Supreme Court Protects Property Rights Against Union Trespass
GianCarlo Canaparo /
The Supreme Court on Wednesday held that a state law permitting labor union organizers to enter farmland without permission to try to organize workers was unconstitutional under the Fifth and 14th Amendments to the Constitution.
The ruling was 6 to 3.
In Cedar Point Nursery v. Hassid, the court considered a California regulation that allowed union agents to “take access” to farmland for up to three hours a day, 120 days per year in order to try to unionize workers.
Ordinarily, that sort of uninvited entry would be considered a trespass, but California’s regulation purported to make it lawful.
The question the court considered was whether that regulation was a “taking” within the meaning of the Fifth and 14th Amendments. Those provisions say that no state may take private property for public use without compensation.

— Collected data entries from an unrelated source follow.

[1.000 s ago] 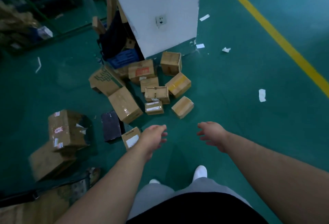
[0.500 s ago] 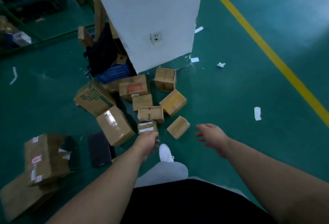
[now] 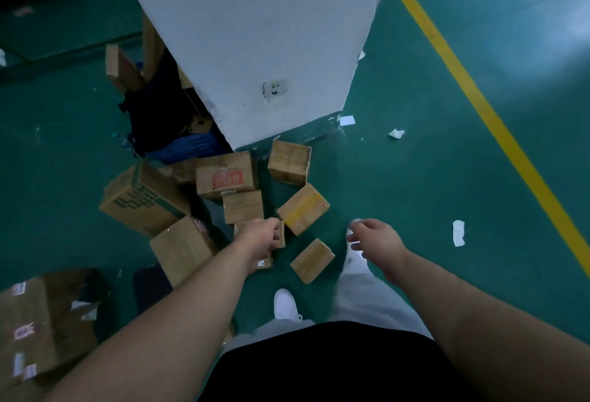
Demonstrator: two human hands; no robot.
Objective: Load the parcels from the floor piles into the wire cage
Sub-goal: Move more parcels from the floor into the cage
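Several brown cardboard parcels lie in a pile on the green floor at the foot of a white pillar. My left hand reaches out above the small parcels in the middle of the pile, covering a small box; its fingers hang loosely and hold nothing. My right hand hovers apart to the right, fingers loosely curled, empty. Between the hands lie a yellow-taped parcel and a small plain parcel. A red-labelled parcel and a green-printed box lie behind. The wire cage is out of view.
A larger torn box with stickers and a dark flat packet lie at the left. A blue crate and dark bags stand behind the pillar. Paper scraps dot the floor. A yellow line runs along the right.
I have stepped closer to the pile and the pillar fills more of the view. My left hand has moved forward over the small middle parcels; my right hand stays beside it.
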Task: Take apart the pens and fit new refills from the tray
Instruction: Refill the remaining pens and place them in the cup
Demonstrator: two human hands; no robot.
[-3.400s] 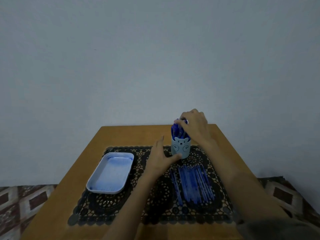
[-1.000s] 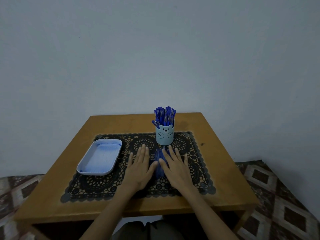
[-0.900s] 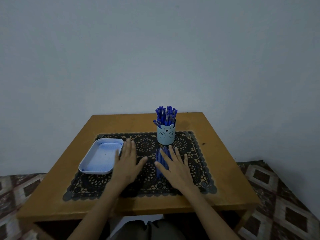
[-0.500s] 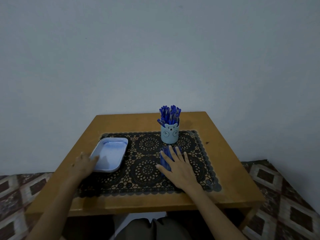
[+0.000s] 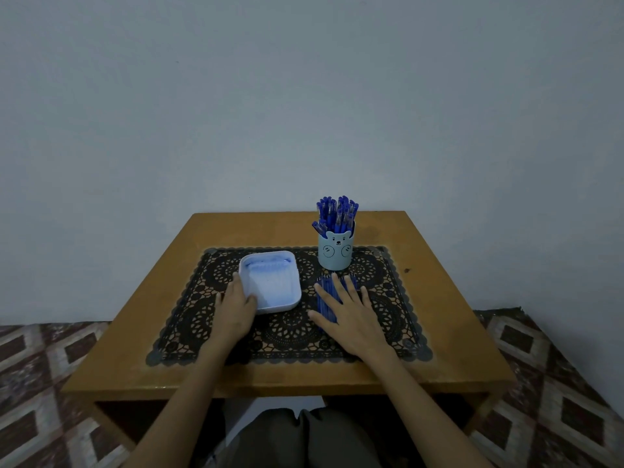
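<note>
Left grip point(image 5: 236, 310) clamps the 7 o'clock corner of the tray point(image 5: 275, 288), thumb over the rim. Right grip point(image 5: 351, 315) lies flat, fingers spread apart, hiding most of the refills point(image 5: 323, 300). Pens point(image 5: 337, 214) stand in the cup point(image 5: 336, 253) at their 12 o'clock.

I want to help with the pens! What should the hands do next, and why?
Probably the right hand should slide the refills into the tray. The tray looks empty, the left hand holds it beside the pile, and the right hand lies flat on the refills.
</note>
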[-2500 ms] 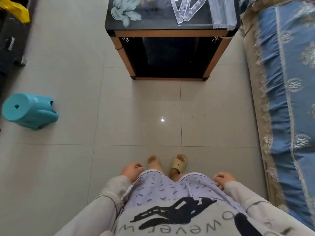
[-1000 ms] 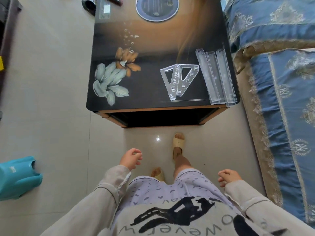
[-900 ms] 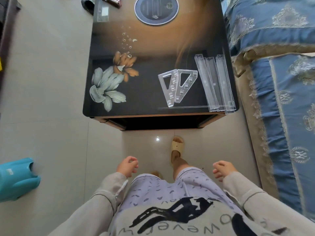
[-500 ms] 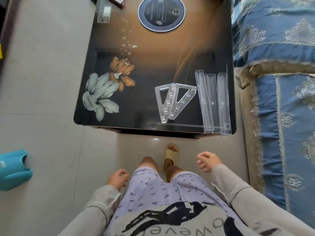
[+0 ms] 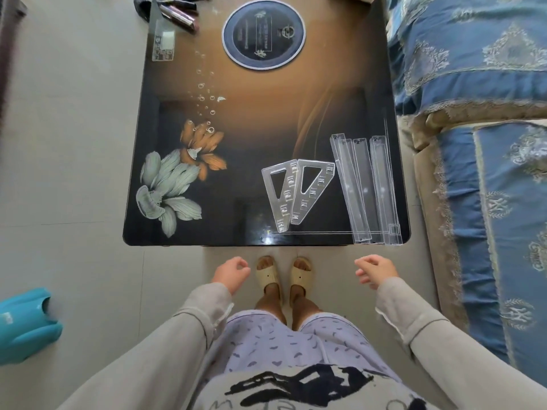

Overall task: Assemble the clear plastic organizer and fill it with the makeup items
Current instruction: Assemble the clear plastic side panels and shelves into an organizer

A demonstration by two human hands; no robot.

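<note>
Two clear triangular side panels point(image 5: 296, 195) lie flat side by side on the dark glossy table point(image 5: 236, 119), near its front edge. To their right lie several long clear tray pieces point(image 5: 365, 187), side by side. Makeup tubes point(image 5: 177, 11) lie at the table's far left corner, beside a small clear flat piece point(image 5: 163, 39). My left hand point(image 5: 231, 272) and my right hand point(image 5: 374, 270) hang just short of the table's front edge, fingers loosely curled, holding nothing.
A round dark disc point(image 5: 264, 34) sits at the far middle of the table. A blue patterned sofa point(image 5: 488, 143) runs along the right. A teal plastic stool point(image 5: 25, 324) lies on the tiled floor at the left. My two sandalled feet point(image 5: 282, 273) stand at the table's edge.
I have walked up to the table, which now fills the upper view. Both feet stand together at its edge and both hands have come forward, still holding nothing.
</note>
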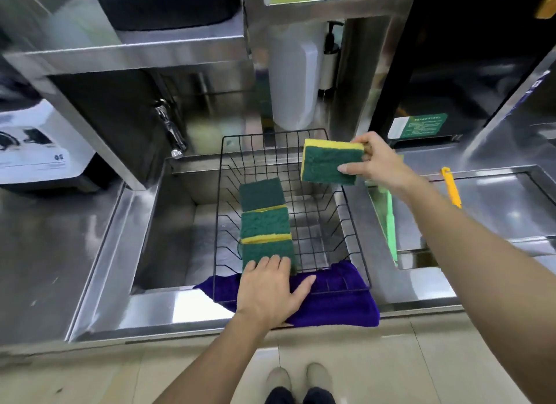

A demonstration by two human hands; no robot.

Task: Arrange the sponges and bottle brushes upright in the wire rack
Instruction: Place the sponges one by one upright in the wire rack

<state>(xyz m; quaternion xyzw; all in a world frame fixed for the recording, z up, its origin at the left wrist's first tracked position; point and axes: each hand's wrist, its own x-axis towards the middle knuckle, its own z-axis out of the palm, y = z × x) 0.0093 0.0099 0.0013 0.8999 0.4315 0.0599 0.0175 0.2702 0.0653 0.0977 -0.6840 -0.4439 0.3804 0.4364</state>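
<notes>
A black wire rack (355, 232) sits over a steel sink. Three green-and-yellow sponges stand upright in a row along its left side: the far sponge (261, 193), the middle sponge (264, 224) and the near sponge (266, 251). My left hand (269, 289) rests on the rack's front edge, its fingertips against the near sponge. My right hand (380, 162) holds a fourth green-and-yellow sponge (329, 162) in the air above the rack's far right corner, green side toward me. No bottle brush is clearly recognisable.
A purple cloth (340, 301) lies under the rack's front edge. A tap (170, 126) juts out at the sink's back left. A green object (388, 223) and a yellow plastic tool (451, 190) lie right of the rack. A white pump bottle (329, 60) stands behind.
</notes>
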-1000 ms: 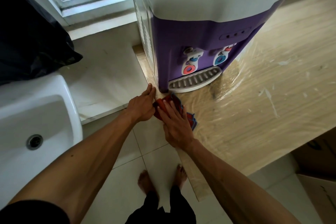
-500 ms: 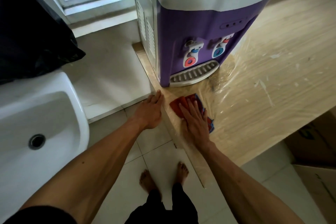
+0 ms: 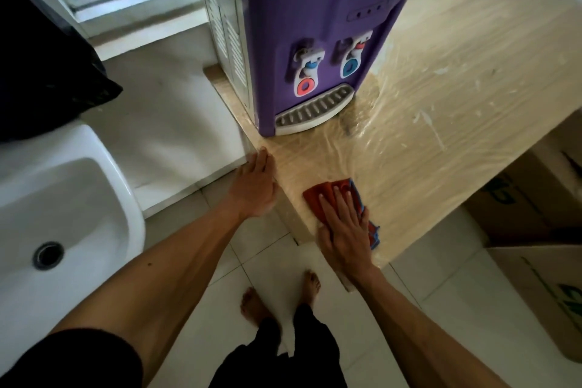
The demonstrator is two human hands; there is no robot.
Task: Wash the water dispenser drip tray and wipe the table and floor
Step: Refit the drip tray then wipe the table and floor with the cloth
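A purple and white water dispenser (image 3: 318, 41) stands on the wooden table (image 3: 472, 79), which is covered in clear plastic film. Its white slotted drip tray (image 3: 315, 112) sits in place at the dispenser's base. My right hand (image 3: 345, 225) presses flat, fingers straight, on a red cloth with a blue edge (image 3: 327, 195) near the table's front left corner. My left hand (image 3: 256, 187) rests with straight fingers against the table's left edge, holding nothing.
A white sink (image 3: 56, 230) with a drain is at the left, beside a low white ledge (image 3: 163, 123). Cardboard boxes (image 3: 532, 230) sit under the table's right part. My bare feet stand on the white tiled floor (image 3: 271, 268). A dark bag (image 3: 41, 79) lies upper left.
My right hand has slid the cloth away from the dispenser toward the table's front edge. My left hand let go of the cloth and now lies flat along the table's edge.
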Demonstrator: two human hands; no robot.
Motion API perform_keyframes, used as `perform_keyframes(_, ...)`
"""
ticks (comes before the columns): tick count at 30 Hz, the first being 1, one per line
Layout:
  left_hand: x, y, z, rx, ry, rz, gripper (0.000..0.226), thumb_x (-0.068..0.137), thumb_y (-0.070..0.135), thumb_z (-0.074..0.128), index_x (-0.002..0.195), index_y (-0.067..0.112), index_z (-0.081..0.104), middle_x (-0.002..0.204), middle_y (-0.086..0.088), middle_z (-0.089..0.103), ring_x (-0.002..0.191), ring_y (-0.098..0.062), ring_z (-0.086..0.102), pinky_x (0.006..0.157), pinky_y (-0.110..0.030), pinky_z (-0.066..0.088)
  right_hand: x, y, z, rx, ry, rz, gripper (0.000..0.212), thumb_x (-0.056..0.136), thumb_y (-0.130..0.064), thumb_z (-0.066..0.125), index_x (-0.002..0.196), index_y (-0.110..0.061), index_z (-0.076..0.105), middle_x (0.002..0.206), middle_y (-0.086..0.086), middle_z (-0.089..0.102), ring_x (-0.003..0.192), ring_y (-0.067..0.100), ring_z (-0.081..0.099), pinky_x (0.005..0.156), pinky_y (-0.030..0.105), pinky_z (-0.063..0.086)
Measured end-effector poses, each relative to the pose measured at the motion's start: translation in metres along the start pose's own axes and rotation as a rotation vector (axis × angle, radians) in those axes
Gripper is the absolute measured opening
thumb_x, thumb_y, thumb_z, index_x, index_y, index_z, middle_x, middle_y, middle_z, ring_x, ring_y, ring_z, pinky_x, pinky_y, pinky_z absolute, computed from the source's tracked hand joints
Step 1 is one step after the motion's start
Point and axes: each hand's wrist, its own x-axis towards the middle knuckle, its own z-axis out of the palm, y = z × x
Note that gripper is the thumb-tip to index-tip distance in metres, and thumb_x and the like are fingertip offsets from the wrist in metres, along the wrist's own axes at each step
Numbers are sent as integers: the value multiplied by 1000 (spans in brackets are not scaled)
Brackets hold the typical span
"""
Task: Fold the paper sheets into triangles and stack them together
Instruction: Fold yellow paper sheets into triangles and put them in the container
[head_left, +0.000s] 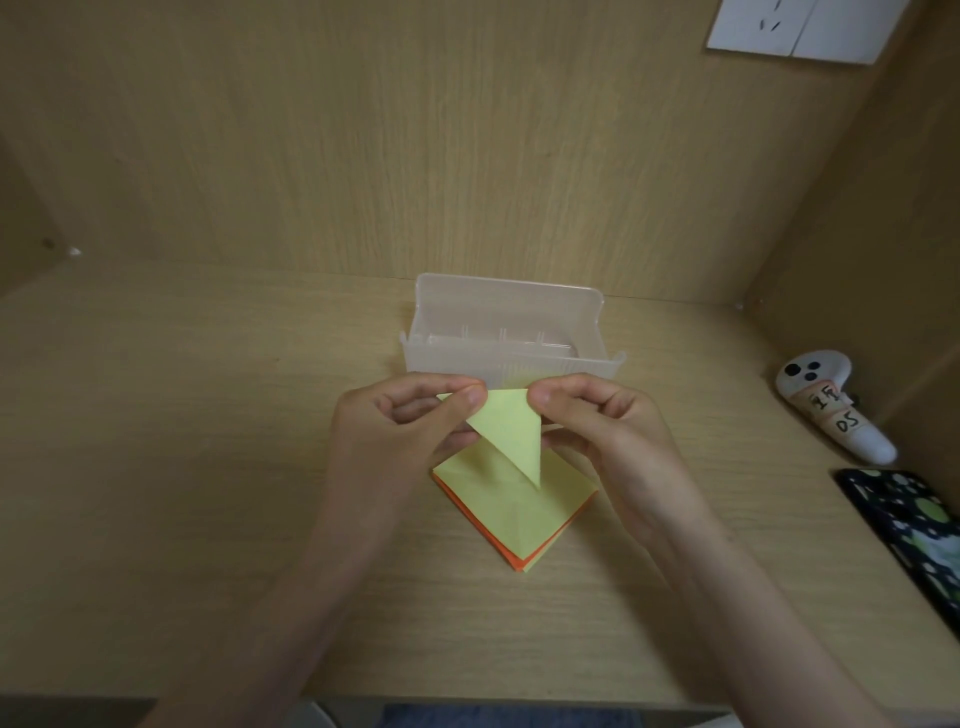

The clearest example of a “taking” happens when the government uses its eminent domain power to acquire title to land against the owner’s wishes. But other takings occur when the government denies an owner the full rights that come with land ownership, such as the right to exclude other people.
The latter is what happened here. California’s government denied farmers the right to exclude people from their land. The right to exclude, wrote Chief Justice John Roberts for the majority, “is one of the most treasured rights of property ownership” and “is universally held to be a fundamental element of the property right.”
Citing case law stretching back 100 years, Roberts observed that California’s regulation “appropriates a right to physically invade the growers’ property—to literally ‘take access’ and therefore violates the Constitution.”
California argued that it had not taken the farmers’ land because the regulation allowed activists only temporary access. In dissent, Justice Stephen Breyer also took the position that anything less than 365-day-per-year access was not a taking.
Roberts called that argument “insupportable as a matter of precedent and common sense.”
For one thing, Roberts said, the court has long held that even temporary or intermittent invasions are still takings. And for another thing, he said, drawing an artificial line between temporary and permanent takings would create absurd results. For example, a taking would be unconstitutional if it extends for 365 days per year, but constitutional if it lasts 364.
In dissent, Breyer—joined by Justices Sonia Sotomayor and Elena Kagan—argued that California’s regulation did not deny owners the right to exclude, because it merely “regulates” that right. In their view, a law is only a taking if it “goes too far,” and to determine that, courts should “balance several factors,” keeping in mind that some “invasions” are needed for the government to run our complex modern world.
There’s something Orwellian about that, and Roberts deftly exposed it, saying that fundamental property rights, like the right to exclude, “cannot be balanced away.” Moreover, the fact that we live in a complex modern society “only reinforce[s] the importance of safeguarding the basic property rights that preserve individual liberty, as the Founders explained.”
Among others, Roberts was referring to John Adams, who said, “Property must be secured, or liberty cannot exist.”
Roberts was right to remind us of that lesson and to declare, once again, that protecting property rights “empowers persons to shape and plan their own destiny in the world, where governments are always eager to do so for them.”
It’s impossible to miss the message there to the increasingly loud socialist movement in the United States. The Constitution does not permit that vision. Private property is essential to liberty, and it’s not going anywhere.